At its end he concludes, “I think that a true second-rate country is one that cannot even draw its own self-portrait.”
But…
once again, astonishingly, the country he has in mind is surely…
Japan, criticized through nakedly masochistic historical views born of “sanctimonious” moralism, or perhaps moralism itself.
Mr. Tateno.
Would you not first, as I did yesterday, search for “Republic of Korea” on Wikipedia…
read it, and then speak?
Even now in the twenty-first century there is a fascist country, and though people abandoned that country because it was hard to live in and emigrated to the United States, those educated as fascists in Korea continue persistently to attack Japan all across America.
That is what should be treated as the problem.
No, this is the great problem.
Mr.

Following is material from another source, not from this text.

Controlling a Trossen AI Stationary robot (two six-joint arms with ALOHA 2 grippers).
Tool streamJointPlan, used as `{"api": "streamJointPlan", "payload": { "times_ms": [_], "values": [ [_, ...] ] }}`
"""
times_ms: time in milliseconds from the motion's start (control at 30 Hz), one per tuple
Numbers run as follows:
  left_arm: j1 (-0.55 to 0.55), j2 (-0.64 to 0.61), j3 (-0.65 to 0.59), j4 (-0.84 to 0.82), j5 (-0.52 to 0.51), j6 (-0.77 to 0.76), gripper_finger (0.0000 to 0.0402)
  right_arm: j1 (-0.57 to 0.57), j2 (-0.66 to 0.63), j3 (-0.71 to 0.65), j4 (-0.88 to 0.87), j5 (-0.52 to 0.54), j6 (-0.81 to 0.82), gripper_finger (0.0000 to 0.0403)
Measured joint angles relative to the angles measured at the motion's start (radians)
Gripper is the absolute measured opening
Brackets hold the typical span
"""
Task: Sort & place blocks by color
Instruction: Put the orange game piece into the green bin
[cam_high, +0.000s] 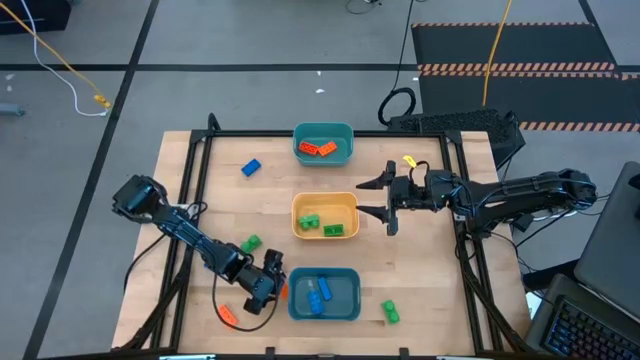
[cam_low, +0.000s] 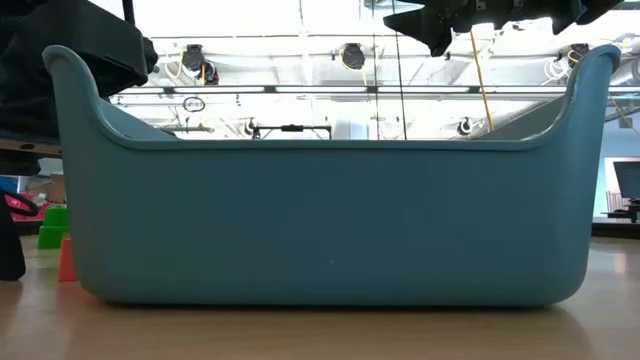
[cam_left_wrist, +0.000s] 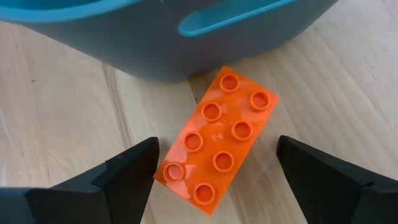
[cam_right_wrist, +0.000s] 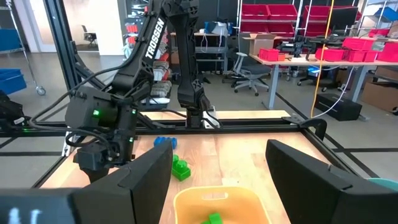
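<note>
Yellow bin (cam_high: 325, 203) holding green blocks (cam_high: 320, 225), teal bin (cam_high: 323, 132) orange blocks (cam_high: 317, 149)

Wooden table (cam_high: 420, 290), light plank top, bordered by a black frame. Three bins stand on it in a line down the middle: far teal bin (cam_high: 323, 130), yellow-orange bin (cam_high: 324, 200) at centre, near teal bin (cam_high: 345, 310). Loose blocks lie directly on the wood: blue block (cam_high: 250, 168) at far left, green block (cam_high: 250, 243) left of centre, orange block (cam_left_wrist: 216, 140) touching the near bin's left wall, another orange block (cam_high: 227, 314) at near left, green block (cam_high: 389, 312) right of the near bin.
</note>
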Motion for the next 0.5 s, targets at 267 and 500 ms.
{"api": "streamJointPlan", "payload": {
  "times_ms": [267, 500],
  "values": [
    [-0.001, 0.0, 0.003, -0.044, 0.007, -0.003, 0.0281, 0.0, 0.0, 0.0, 0.0, 0.0, 0.0, 0.0251],
    [0.002, -0.004, 0.002, -0.062, 0.016, 0.003, 0.014, 0.0, 0.0, 0.0, 0.0, 0.0, 0.004, 0.0251]
  ]
}}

Tateno,
a true second-rate country is not merely one that cannot even draw its own self-portrait…
it is Korea, which has fabricated its self-portrait and exists in the twenty-first century as a fascist country.

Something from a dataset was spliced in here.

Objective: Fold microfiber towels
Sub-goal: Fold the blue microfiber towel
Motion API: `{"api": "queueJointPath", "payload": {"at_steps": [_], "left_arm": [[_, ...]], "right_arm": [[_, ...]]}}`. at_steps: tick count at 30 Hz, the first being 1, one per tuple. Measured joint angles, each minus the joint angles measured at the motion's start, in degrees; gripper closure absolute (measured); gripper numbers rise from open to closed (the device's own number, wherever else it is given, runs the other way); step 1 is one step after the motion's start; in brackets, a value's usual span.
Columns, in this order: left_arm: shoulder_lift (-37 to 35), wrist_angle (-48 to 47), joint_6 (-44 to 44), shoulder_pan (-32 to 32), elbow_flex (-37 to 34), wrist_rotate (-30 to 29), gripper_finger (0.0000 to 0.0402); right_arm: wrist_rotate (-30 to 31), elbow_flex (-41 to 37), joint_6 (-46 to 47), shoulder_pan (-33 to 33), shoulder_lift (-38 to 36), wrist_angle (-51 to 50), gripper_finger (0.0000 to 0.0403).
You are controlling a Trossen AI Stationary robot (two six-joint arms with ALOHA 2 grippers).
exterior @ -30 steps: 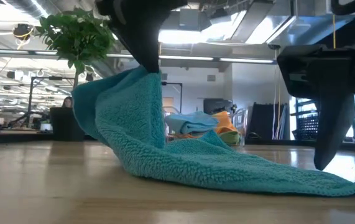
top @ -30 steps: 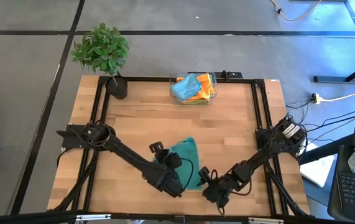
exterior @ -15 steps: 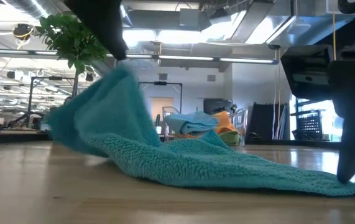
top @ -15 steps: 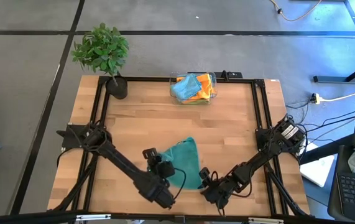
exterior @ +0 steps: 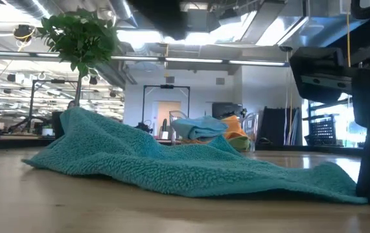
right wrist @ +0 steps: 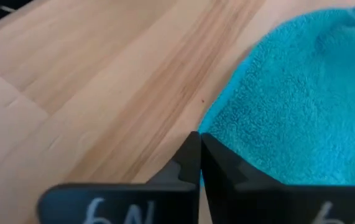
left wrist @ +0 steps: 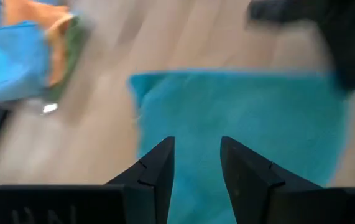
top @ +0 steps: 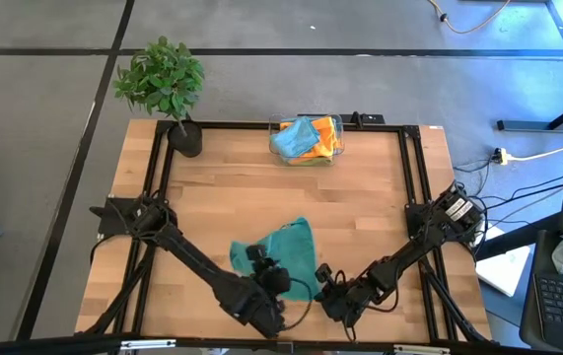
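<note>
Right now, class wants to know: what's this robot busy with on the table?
It is working on a teal towel spread near the table's front edge. The right gripper has shut on the towel's corner there. The left gripper hovers over the towel with its fingers apart, holding nothing. More towels sit in a clear bin at the back.

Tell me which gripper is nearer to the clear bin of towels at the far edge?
The two are nearly equal; the left looks slightly nearer. The left gripper is over the teal towel, the right gripper is shut at that towel's near right edge, both well short of the bin.
</note>
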Motion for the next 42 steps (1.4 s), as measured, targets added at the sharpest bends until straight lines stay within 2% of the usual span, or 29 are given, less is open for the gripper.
{"api": "queueJointPath", "payload": {"at_steps": [2, 6, 9, 12, 16, 19, 24, 29, 34, 38, 42], "left_arm": [[0.0, 6.4, 2.1, 1.0, 0.0, 2.0, 0.0279], [0.0, 14.6, 5.4, 2.6, 0.0, 10.9, 0.0279], [0.3, 18.0, 5.0, 3.1, 0.0, 16.2, 0.0279], [0.7, 17.5, 4.0, 3.0, 0.0, 20.5, 0.0279], [0.6, 17.5, 3.3, 2.0, 0.0, 21.0, 0.0279], [0.6, 17.1, 2.3, 0.9, 0.0, 20.9, 0.0279], [0.6, 16.7, 2.4, -0.4, 0.0, 20.9, 0.0281], [0.6, 17.4, 2.3, -0.2, 0.0, 20.7, 0.0283], [0.6, 22.1, 2.3, -0.2, 0.0, 19.9, 0.0280], [0.6, 29.9, 3.2, -0.1, 0.0, 19.8, 0.0281], [0.6, 37.9, 11.0, -0.7, 0.0, 21.5, 0.0281]], "right_arm": [[-0.4, -0.1, -2.3, -0.1, 0.1, 1.9, 0.0397], [0.1, -0.2, -3.5, 0.0, 0.2, 3.5, 0.0398], [-0.1, -0.2, -3.9, 1.1, -0.7, 4.1, 0.0399], [-0.6, 0.5, -6.3, 2.2, -2.4, 6.7, 0.0398], [-1.7, 1.4, -9.6, 2.8, -3.1, 12.0, 0.0398], [-7.0, 1.7, -8.5, 2.2, -2.8, 16.9, 0.0398], [-10.7, 1.7, -5.0, 1.1, -2.5, 16.4, 0.0380], [-5.9, 1.7, -6.8, 1.2, -2.6, 13.1, 0.0315], [6.0, 1.7, -7.9, 1.5, -4.9, 7.1, 0.0246], [16.1, 1.7, -4.6, 3.8, -9.7, -4.4, 0.0212], [21.2, 1.7, 2.6, 6.7, -15.3, -19.0, 0.0206]]}}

You should stop at once looking at Japan through self-tormenting emotions while soaked in the “sanctimonious” moralism of the sixty-seven years since the war.
Why?
Because there is a monster of a country next door…
and there is no longer anywhere any time left to go on holding such feelings…
this is an emergency so urgent that every moment counts.
This indeed is the struggle against fascism…
and you must convey to America and to the world the dreadful reality of Korea…its unforgivable fascism.
That is your job…
whereas to go on indulging in self-denigration of Japan, a true democracy possessing the highest intelligence and freedom in the world alongside the United States…
would mean that your mind is sixty-seven years out of date.